Atuando há 22 anos na Vara Especializada do Meio Ambiente e Questões Agrárias no estado do Amazonas, o juiz Adalberto Carim Antônio tem levado para fora do país suas experiências de punição aos criminosos.

Entre os casos de destaque está o de um ex-caçador ilegal de peixe-boi. Depois de cumprir uma pena alternativa num instituto de pesquisa, em que tinha que dar mamadeira aos filhotes de peixe-boi, o infrator se converteu num defensor ambiental.

“Nós acreditamos na aplicação severa da lei, na educação e ressocialização ambiental”, diz Carim Antônio em entrevista à DW Brasil. Mais de 2 mil infratores já passaram pelas oficinas de ressocialização ambiental criadas pela Vara, com taxa de reincidência zero.

“Temos uma das melhores legislações do mundo, mas a implementação é muito falha. Aqui no nosso estado, que é maior que muitos países europeus, a polícia ambiental foi enfraquecida, a Secretaria do Meio Ambiente tem pouco poder pra fazer as coisas”, afirma.

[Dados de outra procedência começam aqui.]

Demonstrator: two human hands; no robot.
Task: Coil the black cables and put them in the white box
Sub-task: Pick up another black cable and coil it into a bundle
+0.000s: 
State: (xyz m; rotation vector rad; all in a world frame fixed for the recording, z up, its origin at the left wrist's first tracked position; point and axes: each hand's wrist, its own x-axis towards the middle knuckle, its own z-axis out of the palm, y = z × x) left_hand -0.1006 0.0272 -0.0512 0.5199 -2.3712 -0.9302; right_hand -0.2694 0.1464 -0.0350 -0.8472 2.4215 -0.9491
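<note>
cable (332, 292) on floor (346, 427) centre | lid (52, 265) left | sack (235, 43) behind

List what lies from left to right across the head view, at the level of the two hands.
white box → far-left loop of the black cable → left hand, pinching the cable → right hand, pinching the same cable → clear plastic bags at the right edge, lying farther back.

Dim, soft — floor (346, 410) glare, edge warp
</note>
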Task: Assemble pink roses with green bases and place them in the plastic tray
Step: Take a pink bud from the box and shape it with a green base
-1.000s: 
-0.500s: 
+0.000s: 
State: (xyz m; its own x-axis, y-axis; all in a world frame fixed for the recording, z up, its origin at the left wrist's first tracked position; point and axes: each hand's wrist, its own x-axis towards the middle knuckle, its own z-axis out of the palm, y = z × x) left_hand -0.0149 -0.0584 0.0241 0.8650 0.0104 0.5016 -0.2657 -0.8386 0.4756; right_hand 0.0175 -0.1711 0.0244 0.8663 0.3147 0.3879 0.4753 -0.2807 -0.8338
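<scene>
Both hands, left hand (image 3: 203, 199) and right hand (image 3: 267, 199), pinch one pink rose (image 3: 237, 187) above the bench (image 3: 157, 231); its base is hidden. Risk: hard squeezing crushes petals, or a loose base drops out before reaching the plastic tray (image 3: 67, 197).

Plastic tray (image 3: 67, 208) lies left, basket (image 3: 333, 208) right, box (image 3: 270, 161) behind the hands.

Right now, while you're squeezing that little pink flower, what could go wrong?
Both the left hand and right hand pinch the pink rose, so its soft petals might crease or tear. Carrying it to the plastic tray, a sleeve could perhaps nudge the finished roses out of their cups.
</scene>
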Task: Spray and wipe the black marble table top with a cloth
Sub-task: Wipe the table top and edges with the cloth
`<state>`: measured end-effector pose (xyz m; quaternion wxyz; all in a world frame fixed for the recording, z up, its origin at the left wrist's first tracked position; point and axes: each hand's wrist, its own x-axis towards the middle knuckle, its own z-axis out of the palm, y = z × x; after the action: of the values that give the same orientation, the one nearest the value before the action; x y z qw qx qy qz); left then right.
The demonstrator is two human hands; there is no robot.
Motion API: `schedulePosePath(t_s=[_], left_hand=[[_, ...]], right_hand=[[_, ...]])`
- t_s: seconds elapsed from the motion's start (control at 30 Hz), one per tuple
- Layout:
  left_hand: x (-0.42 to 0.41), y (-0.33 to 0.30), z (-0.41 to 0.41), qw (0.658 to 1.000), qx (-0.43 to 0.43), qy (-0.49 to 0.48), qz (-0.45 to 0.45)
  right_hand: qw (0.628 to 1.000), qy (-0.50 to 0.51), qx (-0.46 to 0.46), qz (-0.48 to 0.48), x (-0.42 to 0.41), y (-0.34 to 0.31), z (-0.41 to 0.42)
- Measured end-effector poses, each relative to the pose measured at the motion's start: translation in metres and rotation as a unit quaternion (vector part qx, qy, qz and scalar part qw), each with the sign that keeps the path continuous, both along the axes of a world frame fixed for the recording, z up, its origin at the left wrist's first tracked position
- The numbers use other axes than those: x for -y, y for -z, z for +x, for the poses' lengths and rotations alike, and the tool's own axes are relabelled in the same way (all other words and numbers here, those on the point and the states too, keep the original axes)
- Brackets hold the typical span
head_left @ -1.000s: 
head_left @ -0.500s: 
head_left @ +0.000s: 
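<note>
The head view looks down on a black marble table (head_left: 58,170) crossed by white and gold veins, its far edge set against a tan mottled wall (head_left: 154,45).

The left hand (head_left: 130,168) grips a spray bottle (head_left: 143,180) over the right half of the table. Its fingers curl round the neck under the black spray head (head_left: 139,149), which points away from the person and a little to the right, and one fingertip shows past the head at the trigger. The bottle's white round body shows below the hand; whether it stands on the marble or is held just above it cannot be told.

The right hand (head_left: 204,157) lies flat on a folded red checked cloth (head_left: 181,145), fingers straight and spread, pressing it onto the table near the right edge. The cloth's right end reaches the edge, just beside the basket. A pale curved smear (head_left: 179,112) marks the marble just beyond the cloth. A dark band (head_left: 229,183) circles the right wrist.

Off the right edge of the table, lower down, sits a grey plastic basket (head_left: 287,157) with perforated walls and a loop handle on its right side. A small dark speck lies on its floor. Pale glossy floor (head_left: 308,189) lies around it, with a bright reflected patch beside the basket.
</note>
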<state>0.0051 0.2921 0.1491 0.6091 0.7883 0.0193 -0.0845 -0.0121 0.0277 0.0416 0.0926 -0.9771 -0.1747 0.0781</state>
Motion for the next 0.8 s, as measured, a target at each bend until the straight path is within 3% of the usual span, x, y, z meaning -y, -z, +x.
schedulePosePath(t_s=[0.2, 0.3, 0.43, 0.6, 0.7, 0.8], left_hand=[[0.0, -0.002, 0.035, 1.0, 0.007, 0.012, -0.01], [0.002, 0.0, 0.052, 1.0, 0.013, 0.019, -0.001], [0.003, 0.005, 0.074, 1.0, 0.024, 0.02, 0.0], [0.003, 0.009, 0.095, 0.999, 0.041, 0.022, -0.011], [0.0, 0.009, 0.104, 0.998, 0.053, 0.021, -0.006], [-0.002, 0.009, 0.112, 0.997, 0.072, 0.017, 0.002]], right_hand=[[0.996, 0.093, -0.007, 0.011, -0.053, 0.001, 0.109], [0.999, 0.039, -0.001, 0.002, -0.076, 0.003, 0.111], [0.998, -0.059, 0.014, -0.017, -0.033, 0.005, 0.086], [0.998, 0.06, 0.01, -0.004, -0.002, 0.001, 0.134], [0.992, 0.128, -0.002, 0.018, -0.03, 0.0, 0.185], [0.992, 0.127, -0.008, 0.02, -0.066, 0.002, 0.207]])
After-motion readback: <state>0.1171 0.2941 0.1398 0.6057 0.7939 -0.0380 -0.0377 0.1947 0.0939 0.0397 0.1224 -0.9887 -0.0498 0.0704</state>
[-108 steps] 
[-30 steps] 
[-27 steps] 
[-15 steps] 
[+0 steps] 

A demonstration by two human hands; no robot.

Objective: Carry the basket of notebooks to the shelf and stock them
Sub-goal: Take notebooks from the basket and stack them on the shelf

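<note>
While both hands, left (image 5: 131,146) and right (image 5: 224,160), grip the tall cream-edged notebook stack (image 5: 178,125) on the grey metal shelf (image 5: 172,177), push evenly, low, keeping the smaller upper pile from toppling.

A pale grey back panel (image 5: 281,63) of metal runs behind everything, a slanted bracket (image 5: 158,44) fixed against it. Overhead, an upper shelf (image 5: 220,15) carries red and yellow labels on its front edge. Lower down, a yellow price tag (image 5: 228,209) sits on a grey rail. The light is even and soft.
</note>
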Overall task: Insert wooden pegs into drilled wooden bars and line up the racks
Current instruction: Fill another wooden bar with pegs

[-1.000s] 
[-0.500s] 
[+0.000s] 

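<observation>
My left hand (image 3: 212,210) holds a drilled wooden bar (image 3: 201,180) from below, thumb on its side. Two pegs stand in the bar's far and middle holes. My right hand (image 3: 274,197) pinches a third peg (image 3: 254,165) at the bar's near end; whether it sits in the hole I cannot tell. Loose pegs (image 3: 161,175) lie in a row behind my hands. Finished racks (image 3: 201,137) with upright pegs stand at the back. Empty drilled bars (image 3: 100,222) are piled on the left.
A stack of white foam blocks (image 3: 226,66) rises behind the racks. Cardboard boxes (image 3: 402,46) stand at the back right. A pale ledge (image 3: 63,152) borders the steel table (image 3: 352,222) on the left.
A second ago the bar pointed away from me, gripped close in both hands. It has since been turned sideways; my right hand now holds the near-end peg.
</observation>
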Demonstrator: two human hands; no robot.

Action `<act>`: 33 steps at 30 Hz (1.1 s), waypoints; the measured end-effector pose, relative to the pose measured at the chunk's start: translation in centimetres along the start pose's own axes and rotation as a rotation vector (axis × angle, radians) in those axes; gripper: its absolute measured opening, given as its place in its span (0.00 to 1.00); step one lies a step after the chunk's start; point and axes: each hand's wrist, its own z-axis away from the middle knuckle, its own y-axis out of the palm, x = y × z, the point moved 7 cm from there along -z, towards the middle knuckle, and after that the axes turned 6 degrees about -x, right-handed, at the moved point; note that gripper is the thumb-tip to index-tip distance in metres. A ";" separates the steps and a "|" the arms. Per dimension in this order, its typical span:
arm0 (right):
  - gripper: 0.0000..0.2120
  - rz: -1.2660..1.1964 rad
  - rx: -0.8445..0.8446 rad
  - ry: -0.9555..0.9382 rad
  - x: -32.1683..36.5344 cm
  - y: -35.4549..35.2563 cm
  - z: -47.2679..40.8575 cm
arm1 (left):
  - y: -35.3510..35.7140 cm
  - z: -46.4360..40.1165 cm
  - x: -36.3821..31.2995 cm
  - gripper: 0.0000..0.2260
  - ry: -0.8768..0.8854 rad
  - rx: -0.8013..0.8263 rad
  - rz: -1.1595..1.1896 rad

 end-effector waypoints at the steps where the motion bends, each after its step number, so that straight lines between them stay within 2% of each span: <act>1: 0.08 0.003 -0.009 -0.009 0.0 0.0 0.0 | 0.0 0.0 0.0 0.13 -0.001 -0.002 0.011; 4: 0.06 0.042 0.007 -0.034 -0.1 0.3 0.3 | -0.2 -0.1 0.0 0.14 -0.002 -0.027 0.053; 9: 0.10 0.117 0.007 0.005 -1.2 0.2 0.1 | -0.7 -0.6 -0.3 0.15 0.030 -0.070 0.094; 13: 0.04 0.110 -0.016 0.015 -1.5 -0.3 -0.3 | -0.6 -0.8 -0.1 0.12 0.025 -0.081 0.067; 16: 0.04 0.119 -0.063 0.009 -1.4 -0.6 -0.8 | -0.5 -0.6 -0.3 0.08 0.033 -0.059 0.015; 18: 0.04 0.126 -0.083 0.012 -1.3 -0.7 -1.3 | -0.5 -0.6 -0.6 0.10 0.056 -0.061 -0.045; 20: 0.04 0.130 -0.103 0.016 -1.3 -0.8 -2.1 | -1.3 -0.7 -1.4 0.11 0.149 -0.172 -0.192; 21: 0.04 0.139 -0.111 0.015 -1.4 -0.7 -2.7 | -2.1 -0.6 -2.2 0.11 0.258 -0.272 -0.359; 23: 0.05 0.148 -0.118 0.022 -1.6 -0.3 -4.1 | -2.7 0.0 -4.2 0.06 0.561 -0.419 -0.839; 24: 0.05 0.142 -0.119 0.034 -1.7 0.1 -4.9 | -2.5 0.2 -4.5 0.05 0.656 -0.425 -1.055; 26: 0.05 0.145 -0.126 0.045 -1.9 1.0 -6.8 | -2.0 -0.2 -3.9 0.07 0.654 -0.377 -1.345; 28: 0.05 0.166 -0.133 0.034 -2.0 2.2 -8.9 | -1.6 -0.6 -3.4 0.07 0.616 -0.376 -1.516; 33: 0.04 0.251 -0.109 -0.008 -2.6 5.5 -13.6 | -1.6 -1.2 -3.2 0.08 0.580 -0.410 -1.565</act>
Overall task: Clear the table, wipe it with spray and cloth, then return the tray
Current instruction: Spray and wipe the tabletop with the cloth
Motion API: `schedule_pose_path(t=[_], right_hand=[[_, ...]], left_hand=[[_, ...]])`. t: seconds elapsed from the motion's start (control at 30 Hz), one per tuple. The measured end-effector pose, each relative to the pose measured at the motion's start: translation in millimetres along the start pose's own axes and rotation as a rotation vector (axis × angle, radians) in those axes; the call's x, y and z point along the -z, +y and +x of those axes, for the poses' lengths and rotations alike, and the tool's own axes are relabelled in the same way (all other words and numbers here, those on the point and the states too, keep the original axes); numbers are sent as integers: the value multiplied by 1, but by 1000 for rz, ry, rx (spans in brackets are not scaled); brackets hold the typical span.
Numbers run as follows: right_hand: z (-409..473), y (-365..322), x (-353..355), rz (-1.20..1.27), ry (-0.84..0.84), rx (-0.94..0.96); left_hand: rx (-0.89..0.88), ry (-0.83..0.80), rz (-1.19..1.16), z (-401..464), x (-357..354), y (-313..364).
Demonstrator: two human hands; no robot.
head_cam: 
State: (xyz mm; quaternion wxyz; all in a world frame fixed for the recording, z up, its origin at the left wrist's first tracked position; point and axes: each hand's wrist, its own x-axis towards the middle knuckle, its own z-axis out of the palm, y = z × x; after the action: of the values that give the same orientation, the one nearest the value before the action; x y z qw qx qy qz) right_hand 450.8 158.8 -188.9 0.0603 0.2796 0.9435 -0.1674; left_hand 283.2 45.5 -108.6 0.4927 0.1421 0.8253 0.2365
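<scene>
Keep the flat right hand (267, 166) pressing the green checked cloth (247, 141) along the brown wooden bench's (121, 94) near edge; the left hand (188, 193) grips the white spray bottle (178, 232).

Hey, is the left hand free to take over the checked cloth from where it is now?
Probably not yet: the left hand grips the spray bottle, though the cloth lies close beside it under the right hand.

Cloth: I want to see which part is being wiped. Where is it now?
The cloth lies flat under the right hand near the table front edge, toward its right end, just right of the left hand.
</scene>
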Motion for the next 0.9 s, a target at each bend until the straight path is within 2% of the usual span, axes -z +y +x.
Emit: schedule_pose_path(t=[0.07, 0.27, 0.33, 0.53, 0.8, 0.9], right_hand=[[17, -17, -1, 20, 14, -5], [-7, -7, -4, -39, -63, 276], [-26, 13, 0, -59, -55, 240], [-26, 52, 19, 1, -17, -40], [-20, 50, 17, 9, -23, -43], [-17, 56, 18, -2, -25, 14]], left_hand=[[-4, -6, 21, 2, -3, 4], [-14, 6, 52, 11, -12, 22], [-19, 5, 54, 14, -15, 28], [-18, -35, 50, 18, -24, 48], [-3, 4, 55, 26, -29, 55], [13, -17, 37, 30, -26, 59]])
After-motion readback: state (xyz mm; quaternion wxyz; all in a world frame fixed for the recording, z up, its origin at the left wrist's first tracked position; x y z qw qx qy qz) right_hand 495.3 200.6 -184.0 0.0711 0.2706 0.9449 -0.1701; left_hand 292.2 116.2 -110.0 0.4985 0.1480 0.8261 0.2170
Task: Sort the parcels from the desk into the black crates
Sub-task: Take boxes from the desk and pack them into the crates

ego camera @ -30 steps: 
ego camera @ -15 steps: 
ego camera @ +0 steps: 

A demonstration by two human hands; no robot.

Para lidar com o crime ambiental – que ganhou proporções enormes e passou a ser organizado –, é preciso endurecer a aplicação das leis, e não enfraquecê-las, avalia o juiz.

“Há setores que pensam que, mexendo no licenciamento ambiental, por exemplo, irão facilitar a produção e reduzir despesas. Na verdade, a gente tem que compatibilizar o crescimento com a proteção ambiental. E isso não é uma mensagem de agora, mas de década de 1980”, pontua Carim Antônio.

Ele lembra que o Brasil foi o primeiro país na América do Sul a ter uma política nacional do meio ambiente, estabelecida pela lei 6.938 de 1981, em plena ditadura militar.